L’utilizzo dei crediti di imposta per ricerca e sviluppo continua ad essere al centro dei controlli dell’agenzia delle Entrate. La circolare 31/E di ieri si sofferma, in particolare, sulle modalità e i tempi per l’esercizio delle attività di accertamento finalizzate a verificare la sussistenza delle condizioni di spettanza, tra l’altro, del credito d’imposta dell’articolo 3 del Dl 145/2013 e la corretta applicazione della relativa disciplina. Al riguardo, l'Agenzia precisa che, qualora a seguito dei controlli sia accertato che le attività o spese sostenute non siano ammissibili al credito d’imposta ricerca e sviluppo, si configura un’ipotesi di utilizzo di un credito «inesistente», per carenza totale o parziale del «presupposto costitutivo», ed il relativo atto di recupero dovrà essere notificato entro il 31 dicembre dell’ottavo anno successivo a quello del relativo utilizzo in compensazione, non rilevando ai fini della violazione sopra richiamata la mera esposizione del credito in dichiarazione annuale.

Va detto che, nella maggioranza dei casi, le contestazioni elevate dagli uffici riguardano la stessa «eleggibilità» dei costi sostenuti per carenza del carattere «innovativo» dell’attività di ricerca e sviluppo e degli altri requisiti previsti dal «Manuale di Frascati». È già stato messo in evidenza da Assonime (circolare numero 23 del 14 novembre 2019) come, quanto meno in un primo tempo, le indicazioni fornite dalle Entrate non avrebbero lasciato immaginare un’impostazione tanto rigida degli organi accertatori.
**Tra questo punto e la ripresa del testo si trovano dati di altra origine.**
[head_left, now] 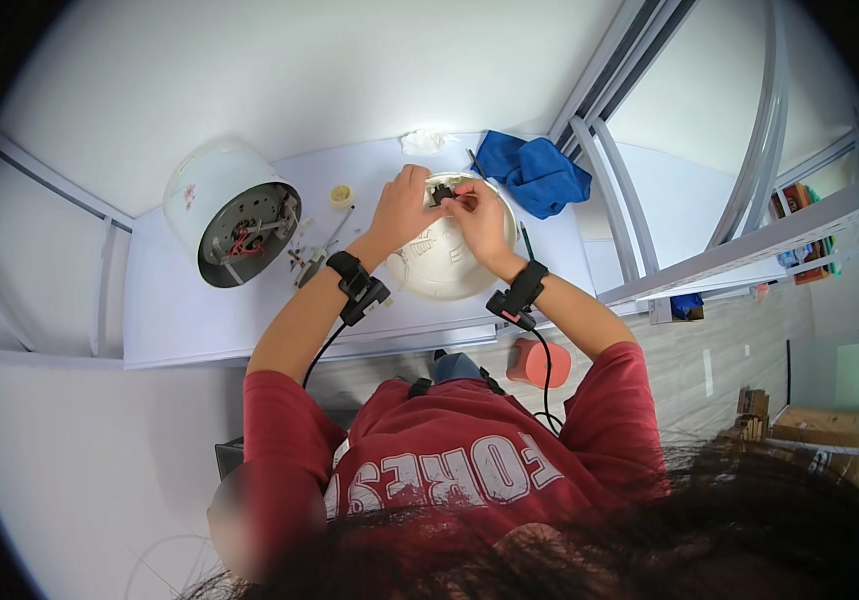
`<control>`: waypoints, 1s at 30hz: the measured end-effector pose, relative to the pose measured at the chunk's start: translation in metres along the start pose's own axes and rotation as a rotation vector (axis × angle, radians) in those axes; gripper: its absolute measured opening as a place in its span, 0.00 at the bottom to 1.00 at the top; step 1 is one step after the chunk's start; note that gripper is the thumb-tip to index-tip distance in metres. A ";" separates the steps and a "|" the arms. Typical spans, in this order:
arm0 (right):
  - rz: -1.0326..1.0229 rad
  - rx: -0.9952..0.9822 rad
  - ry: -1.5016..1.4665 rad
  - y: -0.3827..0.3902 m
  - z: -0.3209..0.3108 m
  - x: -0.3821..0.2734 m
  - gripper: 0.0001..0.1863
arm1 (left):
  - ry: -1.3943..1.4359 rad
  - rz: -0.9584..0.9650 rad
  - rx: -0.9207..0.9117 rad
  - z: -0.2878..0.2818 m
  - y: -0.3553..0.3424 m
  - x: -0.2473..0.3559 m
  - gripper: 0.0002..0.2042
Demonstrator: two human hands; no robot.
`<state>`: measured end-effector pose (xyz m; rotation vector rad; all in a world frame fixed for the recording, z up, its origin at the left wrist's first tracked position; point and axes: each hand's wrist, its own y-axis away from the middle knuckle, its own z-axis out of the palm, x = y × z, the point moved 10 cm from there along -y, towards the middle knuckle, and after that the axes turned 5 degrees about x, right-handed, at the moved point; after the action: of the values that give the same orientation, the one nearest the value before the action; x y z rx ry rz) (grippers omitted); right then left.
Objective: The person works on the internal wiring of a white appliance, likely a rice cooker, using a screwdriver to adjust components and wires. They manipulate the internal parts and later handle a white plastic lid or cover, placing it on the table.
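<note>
A round cream plastic base (445,270) lies on the table in front of me, its ribbed inside facing up. Toward its far edge sits a small black block-shaped part (441,194). My left hand (402,208) is closed against the left side of this part, its fingers curled over the base's rim. From the right, my right hand (481,215) pinches with thumb and forefinger close beside the part; whatever is between those fingertips is too small to make out. Both wrists wear black strapped devices.
At left a white appliance body (200,195) lies on its side, red wires showing in its open bottom. Nearby are a small yellow round container (341,195), a grey tool (325,250) and loose small parts. A blue cloth (535,175) and white tissue (423,142) lie behind.
</note>
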<state>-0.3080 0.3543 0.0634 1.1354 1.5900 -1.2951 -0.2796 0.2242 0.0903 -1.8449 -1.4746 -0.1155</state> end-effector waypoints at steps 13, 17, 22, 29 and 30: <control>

Le ricadute sanzionatorie per i contribuenti sono rilevanti, dal momento che l'agenzia delle Entrate ritiene di dovere elevare la sanzione per indebita compensazione di crediti d’imposta considerati inesistenti, piuttosto che «non spettanti». Si tratta di una scelta di non poco conto, visto che la sanzione per utilizzo del credito d’imposta «non spettante» è pari al 30% del credito stesso. Viceversa, per il credito «inesistente» si applica la sanzione dal 100% al 200%, non essendo peraltro consentita la cosiddetta «definizione agevolata». La circolare 31 precisa che il contribuente può beneficiare della riduzione delle sanzioni prevista per il ravvedimento operoso prima che sia stato notificato l’atto di recupero. Inoltre, i competenti uffici, in ragione delle «circostanze che rendono manifesta la sproporzione tra l’entità del tributo cui la violazione si riferisce e la sanzione», potranno applicare la predetta sanzione per credito inesistente riducendola sino alla metà del minimo edittale.

Si è già avuto modo di osservare (Il Sole 24 Ore del 26 marzo 2019) come tale modus operandi parrebbe, in verità, contrario alla stessa ratio dell’articolo 13, comma 5, del Dlgs 471/1997. La sanzione prevista per l’indebita compensazione di crediti inesistenti dovrebbe riguardare le sole ipotesi in cui ricorra un comportamento fraudolento del contribuente, come nel caso in cui venga “allestito” un apparato contabile ed extracontabile per documentare attività di ricerca e sviluppo che, in realtà, non sono mai state svolte; o, ancora, quando il credito d’imposta venga creato “artificiosamente” in sede di compilazione del Modello F24 (Risoluzione 8 maggio 2018, numero 36/E). Nel caso di questioni interpretative non potrebbe ricorrere l’ipotesi del credito “inesistente”, ma al più quella del credito “non spettante”.

In considerazione delle tante incertezze interpretative che hanno caratterizzato la disciplina fino al periodo d’imposta 2018, andrebbe per questo ipotizzata una sanatoria per i contribuenti.